## [Directions for this task]
Reproduce exactly, and only, the lines below from the one containing "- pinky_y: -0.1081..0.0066" through the one containing "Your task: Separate".

= = = =

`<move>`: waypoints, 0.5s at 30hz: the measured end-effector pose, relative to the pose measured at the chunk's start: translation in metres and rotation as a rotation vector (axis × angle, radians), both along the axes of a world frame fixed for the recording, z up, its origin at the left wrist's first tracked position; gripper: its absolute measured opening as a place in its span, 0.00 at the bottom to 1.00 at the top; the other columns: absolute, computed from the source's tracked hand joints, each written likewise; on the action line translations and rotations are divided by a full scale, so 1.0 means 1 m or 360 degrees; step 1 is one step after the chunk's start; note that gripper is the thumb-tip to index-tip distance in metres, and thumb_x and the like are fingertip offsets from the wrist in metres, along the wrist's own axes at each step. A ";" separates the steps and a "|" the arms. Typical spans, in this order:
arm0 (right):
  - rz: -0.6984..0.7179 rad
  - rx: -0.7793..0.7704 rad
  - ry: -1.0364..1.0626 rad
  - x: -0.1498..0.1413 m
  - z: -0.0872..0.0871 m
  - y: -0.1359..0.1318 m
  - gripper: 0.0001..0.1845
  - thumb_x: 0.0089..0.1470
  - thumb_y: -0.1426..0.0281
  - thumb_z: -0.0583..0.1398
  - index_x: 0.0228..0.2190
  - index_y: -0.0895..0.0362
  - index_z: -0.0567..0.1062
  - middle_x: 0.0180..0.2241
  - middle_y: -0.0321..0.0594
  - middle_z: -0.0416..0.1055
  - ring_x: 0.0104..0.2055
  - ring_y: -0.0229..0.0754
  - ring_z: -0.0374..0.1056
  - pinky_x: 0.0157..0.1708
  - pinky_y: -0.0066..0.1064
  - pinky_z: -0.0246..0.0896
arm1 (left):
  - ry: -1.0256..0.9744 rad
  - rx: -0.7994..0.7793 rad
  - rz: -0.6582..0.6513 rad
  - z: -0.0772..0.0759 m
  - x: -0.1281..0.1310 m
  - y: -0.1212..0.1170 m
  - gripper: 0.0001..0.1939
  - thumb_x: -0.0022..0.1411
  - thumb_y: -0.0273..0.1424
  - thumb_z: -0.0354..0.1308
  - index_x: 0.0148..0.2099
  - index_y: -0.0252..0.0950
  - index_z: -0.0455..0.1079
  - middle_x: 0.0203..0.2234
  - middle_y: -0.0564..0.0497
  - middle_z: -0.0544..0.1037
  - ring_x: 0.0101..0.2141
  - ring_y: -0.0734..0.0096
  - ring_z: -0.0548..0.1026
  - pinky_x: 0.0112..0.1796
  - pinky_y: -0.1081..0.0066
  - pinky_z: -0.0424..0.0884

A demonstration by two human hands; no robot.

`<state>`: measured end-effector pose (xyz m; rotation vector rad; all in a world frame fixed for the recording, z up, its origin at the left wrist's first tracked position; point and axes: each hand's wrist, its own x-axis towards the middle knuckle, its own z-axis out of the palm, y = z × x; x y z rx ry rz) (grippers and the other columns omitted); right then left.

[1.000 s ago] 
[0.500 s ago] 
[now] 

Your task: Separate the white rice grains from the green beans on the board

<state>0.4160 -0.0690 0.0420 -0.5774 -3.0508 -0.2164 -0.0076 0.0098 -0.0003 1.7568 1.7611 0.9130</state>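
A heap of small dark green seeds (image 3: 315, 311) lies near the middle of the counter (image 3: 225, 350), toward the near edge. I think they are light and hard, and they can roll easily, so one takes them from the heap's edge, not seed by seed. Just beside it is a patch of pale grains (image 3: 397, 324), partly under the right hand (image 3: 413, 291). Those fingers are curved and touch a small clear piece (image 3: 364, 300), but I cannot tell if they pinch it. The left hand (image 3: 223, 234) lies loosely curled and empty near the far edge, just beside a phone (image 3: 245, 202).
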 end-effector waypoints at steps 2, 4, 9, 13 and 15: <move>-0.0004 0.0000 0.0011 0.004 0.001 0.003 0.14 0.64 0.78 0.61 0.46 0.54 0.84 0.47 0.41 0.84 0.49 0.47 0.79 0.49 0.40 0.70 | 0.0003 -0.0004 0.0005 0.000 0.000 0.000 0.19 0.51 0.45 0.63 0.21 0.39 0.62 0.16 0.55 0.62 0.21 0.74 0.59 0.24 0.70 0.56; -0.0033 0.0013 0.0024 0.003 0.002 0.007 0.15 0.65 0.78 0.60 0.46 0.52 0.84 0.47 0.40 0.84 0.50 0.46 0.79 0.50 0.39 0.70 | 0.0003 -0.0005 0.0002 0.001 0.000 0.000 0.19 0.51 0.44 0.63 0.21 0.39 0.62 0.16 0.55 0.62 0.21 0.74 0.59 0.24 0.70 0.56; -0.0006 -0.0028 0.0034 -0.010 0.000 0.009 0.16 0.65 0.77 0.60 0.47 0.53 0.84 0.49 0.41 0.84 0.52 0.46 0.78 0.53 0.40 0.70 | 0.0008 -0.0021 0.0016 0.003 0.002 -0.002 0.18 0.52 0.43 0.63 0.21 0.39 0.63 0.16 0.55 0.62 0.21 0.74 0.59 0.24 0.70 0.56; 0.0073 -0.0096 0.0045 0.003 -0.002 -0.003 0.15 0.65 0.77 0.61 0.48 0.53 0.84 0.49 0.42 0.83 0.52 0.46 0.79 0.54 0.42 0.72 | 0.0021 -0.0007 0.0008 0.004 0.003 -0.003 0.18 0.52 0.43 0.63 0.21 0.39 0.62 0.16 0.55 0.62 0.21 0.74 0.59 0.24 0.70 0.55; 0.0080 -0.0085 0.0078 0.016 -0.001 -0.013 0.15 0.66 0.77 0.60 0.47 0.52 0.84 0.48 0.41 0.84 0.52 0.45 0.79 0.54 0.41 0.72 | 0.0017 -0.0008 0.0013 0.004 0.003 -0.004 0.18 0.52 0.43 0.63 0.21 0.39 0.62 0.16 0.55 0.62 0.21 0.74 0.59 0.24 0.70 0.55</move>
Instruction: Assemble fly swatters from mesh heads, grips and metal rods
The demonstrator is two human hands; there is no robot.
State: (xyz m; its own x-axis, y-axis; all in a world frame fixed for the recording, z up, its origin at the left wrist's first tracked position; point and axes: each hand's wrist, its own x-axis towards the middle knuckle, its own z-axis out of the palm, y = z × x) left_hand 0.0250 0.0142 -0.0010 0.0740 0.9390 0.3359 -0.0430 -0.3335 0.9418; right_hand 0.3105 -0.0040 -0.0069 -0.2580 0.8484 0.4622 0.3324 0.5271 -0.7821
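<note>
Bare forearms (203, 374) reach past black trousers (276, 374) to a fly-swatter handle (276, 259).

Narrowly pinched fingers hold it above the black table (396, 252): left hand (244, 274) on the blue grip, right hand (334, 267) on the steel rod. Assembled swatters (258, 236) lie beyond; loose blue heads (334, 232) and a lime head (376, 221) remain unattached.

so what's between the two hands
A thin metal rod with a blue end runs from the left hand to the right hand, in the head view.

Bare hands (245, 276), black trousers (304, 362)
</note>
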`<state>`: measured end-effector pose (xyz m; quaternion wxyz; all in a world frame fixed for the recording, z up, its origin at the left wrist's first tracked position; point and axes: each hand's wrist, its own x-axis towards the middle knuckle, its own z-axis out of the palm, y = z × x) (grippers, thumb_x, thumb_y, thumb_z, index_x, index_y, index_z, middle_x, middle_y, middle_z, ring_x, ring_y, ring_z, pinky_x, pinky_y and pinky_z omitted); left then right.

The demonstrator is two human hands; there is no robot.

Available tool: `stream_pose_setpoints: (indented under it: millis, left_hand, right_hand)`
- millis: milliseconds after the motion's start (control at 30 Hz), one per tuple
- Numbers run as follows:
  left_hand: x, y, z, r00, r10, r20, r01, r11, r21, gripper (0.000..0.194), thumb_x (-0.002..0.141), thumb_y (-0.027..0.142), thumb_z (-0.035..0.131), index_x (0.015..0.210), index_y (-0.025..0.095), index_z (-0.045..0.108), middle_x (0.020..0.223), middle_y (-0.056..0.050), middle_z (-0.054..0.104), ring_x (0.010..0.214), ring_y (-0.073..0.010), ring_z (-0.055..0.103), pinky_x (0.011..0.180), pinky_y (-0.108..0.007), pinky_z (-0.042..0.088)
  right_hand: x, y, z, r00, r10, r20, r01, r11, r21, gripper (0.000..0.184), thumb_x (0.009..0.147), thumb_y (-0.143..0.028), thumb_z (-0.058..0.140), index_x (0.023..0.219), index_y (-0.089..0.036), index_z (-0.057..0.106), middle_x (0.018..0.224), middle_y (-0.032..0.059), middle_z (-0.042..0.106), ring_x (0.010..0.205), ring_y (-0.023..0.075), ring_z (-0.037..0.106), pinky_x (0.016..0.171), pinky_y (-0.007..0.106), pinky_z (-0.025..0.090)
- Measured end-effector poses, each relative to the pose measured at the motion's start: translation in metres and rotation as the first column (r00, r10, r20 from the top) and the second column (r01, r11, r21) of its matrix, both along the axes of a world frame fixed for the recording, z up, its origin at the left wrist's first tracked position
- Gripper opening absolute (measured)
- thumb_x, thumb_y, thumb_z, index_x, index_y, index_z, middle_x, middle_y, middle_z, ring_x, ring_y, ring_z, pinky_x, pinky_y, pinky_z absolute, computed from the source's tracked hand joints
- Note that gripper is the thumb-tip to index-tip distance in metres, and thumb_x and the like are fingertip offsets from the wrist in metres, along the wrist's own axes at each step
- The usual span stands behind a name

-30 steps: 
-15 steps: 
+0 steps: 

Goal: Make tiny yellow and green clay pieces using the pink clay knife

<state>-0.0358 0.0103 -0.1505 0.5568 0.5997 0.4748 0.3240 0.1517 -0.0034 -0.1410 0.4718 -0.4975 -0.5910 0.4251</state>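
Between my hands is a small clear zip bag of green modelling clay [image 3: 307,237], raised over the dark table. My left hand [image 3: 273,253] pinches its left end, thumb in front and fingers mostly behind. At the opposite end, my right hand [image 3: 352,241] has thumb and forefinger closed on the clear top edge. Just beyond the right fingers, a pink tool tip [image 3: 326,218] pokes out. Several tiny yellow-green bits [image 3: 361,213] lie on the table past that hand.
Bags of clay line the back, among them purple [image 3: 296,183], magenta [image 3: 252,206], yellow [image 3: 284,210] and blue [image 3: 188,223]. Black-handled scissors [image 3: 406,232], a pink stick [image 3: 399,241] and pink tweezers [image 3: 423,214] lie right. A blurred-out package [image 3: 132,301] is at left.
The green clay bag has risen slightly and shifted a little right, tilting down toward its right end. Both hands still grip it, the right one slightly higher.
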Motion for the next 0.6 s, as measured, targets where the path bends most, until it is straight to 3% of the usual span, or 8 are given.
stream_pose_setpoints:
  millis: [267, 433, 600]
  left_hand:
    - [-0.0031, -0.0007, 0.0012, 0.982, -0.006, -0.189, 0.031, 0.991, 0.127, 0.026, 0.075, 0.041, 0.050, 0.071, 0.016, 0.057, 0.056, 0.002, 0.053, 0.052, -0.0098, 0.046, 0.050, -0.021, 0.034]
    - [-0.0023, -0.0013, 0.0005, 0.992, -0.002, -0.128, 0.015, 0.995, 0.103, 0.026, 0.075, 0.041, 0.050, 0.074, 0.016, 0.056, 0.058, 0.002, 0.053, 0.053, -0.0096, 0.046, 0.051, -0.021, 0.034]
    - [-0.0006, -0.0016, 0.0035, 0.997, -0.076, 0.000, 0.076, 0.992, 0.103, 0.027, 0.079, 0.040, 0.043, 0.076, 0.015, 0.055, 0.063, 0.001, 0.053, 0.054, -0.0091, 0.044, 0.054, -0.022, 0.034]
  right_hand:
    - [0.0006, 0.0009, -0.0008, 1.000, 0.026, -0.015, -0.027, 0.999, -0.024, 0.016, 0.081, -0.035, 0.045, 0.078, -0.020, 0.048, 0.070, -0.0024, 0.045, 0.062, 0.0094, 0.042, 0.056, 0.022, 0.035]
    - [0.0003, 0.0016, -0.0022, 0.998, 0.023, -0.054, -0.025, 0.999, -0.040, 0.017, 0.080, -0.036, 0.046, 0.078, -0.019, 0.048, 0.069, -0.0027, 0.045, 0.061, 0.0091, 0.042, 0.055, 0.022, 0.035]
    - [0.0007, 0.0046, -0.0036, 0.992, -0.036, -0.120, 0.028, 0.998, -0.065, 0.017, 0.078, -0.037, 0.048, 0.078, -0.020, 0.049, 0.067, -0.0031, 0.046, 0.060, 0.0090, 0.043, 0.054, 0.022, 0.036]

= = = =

## [Exercise answer]
  - pinky_y: -0.1081..0.0066
  - pinky_z: -0.0424..0.0884

A demonstration by two human hands; no robot.

`<state>`: measured end-effector pose (xyz m; rotation vector rad; all in a world frame fixed for the recording, z up, its origin at the left wrist's first tracked position; point and axes: each hand's wrist, its own x-axis towards the middle knuckle, its own z-axis out of the palm, y = z × x; x y z rx ry rz) (grippers and the other columns omitted); right then left.

[1.000 s ago] 
[0.500 s ago] 
[now] 

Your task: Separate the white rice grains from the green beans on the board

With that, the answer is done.